In the first half, business consultant and financial writer George Ure updated his predictions, his analysis of the economy, and shared his most recent work tying together many obscure phenomena including missing flights, levitating stones, and the Bermuda Triangle. Looking at the Bruce Gernon flight through the Bermuda Triangle, in which he experienced a kind of time warp while enveloped in a green fog, Ure sought an electronic explanation. But he discovered that it was sound wave resonance not electricity that was at the core of the phenomenon, as well as other anomalous incidents such as the mysterious 'foo fighter' UFOs in WWII, and the trumpets in the Bible. Suspended particulates in the air could also be a factor in the anomalies, he added.
Ure is still predicting a crash of the stock market.

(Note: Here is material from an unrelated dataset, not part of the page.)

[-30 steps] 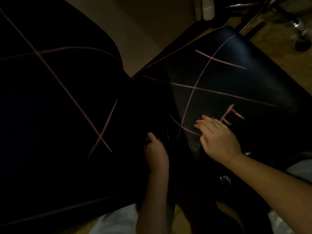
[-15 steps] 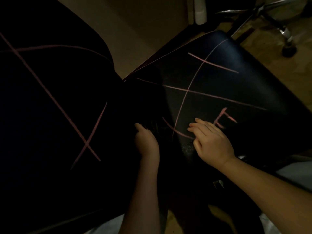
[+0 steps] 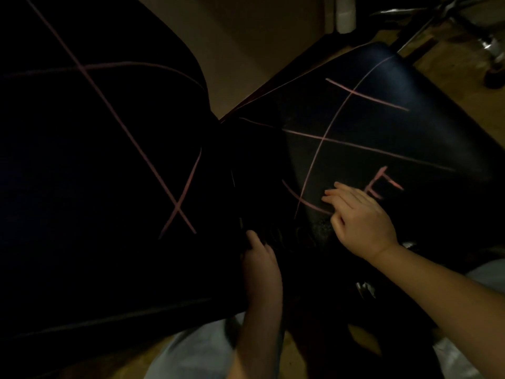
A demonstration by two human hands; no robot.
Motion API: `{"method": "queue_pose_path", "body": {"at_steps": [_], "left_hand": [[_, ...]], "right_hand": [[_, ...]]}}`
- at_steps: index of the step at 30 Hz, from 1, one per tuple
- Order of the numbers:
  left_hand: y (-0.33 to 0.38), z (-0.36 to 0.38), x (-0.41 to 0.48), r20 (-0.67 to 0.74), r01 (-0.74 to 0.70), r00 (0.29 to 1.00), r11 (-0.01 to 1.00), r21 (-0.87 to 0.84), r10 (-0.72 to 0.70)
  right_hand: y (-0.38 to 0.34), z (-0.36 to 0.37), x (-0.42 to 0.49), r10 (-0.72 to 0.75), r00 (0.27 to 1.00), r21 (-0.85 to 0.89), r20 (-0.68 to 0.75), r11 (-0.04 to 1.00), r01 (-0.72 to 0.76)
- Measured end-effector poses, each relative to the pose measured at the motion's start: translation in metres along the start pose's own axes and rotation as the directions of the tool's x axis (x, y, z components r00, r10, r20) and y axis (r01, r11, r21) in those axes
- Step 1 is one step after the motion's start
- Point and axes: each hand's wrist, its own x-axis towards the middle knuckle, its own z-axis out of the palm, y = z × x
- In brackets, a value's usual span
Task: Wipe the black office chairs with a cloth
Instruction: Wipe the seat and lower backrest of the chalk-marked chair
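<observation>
Two black office chairs fill the dim view, both crossed with pink chalk lines. One padded surface (image 3: 95, 173) takes up the left side, and the other (image 3: 396, 127) lies to the right. My right hand (image 3: 360, 217) rests on the right surface with its fingers straight, the tips beside a pink curved stroke and an E-shaped mark (image 3: 382, 184). My left hand (image 3: 259, 258) reaches into the dark gap between the two surfaces with its thumb up. Its fingers are lost in shadow. A grainy dark patch (image 3: 314, 231) lies just left of my right hand; I cannot tell whether it is a cloth.
A chrome chair base with a castor (image 3: 489, 47) stands on the wooden floor at the top right. A pale wall (image 3: 259, 36) and a white post (image 3: 345, 12) are at the top centre. My light trousers (image 3: 196, 348) show at the bottom.
My left hand edged forward into the gap, then drew back slightly towards me. My right hand stays on the same spot beside the E mark. The view shifted a little.
</observation>
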Motion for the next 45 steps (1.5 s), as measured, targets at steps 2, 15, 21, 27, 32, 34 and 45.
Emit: {"method": "queue_pose_path", "body": {"at_steps": [2, 15, 21, 27, 32, 34, 45], "left_hand": [[-0.007, 0.004, -0.023, 0.012, -0.001, 1.000, 1.000, 0.016, 0.001], [0.049, 0.018, 0.090, -0.201, -0.080, 0.978, 0.987, -0.140, 0.050], [0.033, 0.015, 0.078, -0.225, -0.135, 0.969, 0.982, -0.129, 0.104], [-0.008, 0.025, -0.013, -0.126, -0.076, 0.989, 0.997, -0.031, 0.072], [-0.018, 0.033, -0.057, -0.048, -0.053, 0.998, 0.998, -0.024, 0.052], [-0.013, 0.035, -0.048, -0.091, -0.053, 0.995, 0.998, -0.030, 0.050], [0.059, 0.024, 0.119, -0.231, -0.124, 0.969, 0.977, -0.171, 0.082]], "right_hand": [[0.001, 0.001, 0.000, 0.000, 1.000, 0.000, -0.002, 1.000, 0.000], [0.001, 0.000, 0.002, -0.002, 1.000, 0.008, -0.017, 1.000, 0.002], [0.001, 0.001, 0.001, 0.006, 1.000, 0.014, -0.008, 1.000, -0.006], [0.000, 0.001, 0.001, -0.002, 1.000, 0.009, -0.010, 1.000, 0.002], [0.000, 0.000, 0.001, 0.014, 1.000, 0.002, -0.013, 1.000, -0.014], [0.000, -0.001, 0.001, 0.016, 1.000, -0.001, -0.013, 1.000, -0.016], [0.002, 0.000, 0.004, 0.007, 1.000, 0.009, -0.005, 1.000, -0.007]]}}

He believes it will happen over a two-year span, falling all the way down to 7,000 or 8,000 from its current high of around 25,000. A possible catalyst could be war with North Korea, he noted. One benefit of a war effort, he continued, is that it could increase the efforts to recycle various materials.

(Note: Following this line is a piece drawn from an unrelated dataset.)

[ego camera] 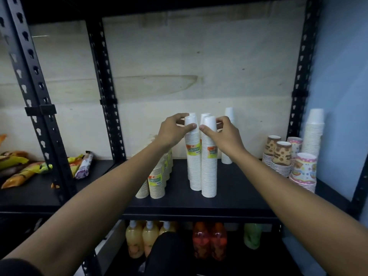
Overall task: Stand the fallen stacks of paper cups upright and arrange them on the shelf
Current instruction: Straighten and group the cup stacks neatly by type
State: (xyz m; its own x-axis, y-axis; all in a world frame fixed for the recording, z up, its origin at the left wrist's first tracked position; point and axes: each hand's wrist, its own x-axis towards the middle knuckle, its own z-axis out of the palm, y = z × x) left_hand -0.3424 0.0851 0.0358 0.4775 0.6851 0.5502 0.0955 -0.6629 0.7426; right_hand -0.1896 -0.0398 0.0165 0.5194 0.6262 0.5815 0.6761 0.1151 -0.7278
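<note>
Head view: left hand (172, 130) and right hand (223, 134) pinch tall white cup stacks (201, 162); uneven release apparently risks toppling neighbouring stacks.

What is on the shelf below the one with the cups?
Under the black shelf stand bottles of drink: yellow juice bottles, red ones and a green one. A dark shape in front hides part of the row.

Snack packets (22, 169) lie far left; drink bottles (209, 242), seemingly juice, stand below.
</note>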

Bob Berman, one of America's top astronomy writers, is currently a columnist for Astronomy, a host on NPR's Northeast Public Radio, and the science editor of Old Farmer's Almanac. In the latter half, he discussed various science topics, cosmology, and celestial threats to Earth. The universe, he commented, does not have a fixed size, and thus could be considered "size-less." Interestingly, the invisible spectrum which includes X-rays and microwaves, is all around us, and makes up most of reality, he pointed out.

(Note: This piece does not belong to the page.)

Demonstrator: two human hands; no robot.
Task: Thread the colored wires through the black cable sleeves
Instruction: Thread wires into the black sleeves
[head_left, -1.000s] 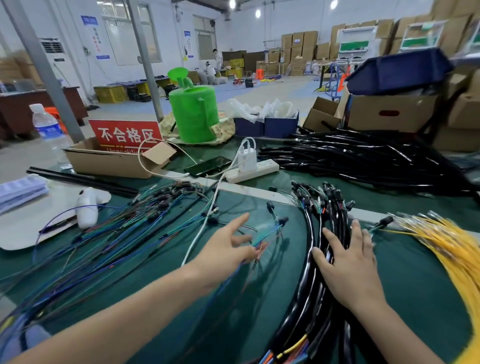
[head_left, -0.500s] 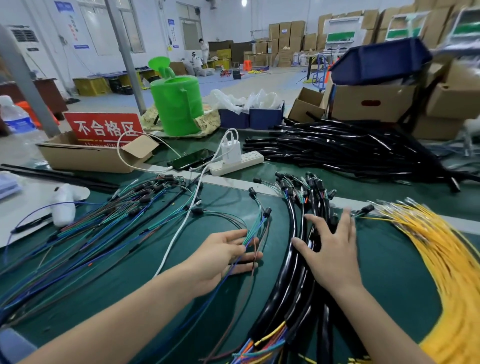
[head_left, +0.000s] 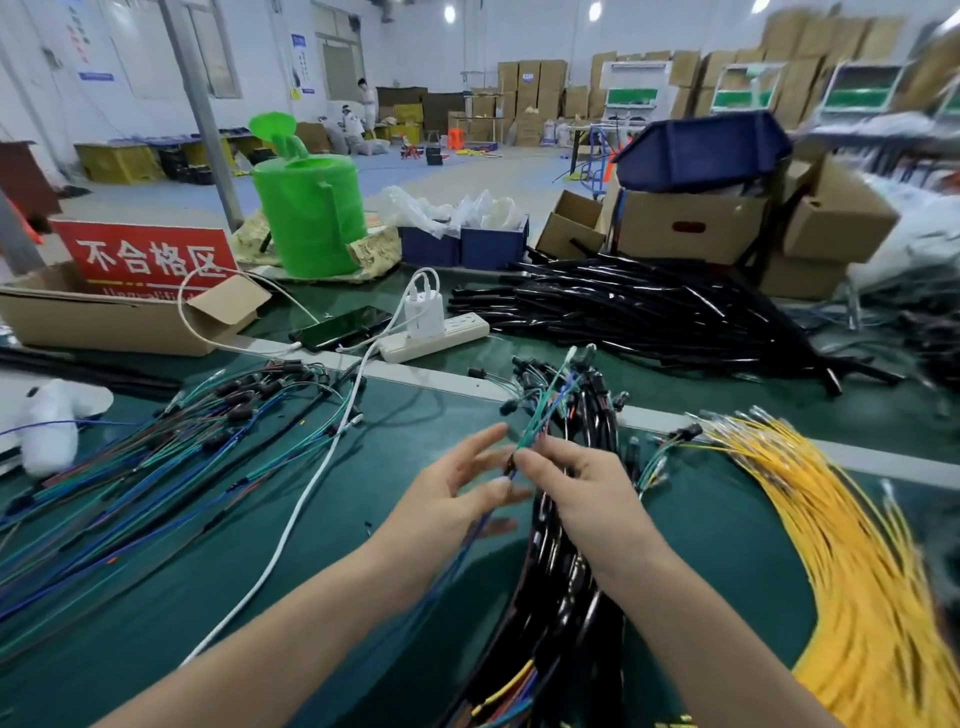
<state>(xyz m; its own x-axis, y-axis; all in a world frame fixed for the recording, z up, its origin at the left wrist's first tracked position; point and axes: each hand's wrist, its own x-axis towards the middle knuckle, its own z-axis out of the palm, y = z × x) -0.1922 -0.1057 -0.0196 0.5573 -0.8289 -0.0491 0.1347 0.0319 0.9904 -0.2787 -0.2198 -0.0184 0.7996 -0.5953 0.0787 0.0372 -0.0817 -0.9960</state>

The Sun has been acting strangely for the past 20 years, he detailed, with a very quiet sunspot maximum. "Some solar experts," Berman said, "are wondering whether we might be on the verge of a new...Maunder Minimum"-- the last one started in 1645 and correlated with cooler weather. He doubted the reality of the threat of a 'Planet X' disturbing our solar system, as astronomers, he asserted, would not keep information like this secret from the public. Berman also detailed the case of Ann Hodges, the only person ever to be hit by a meteorite. The object crashed through the ceiling of her Alabama home in 1954.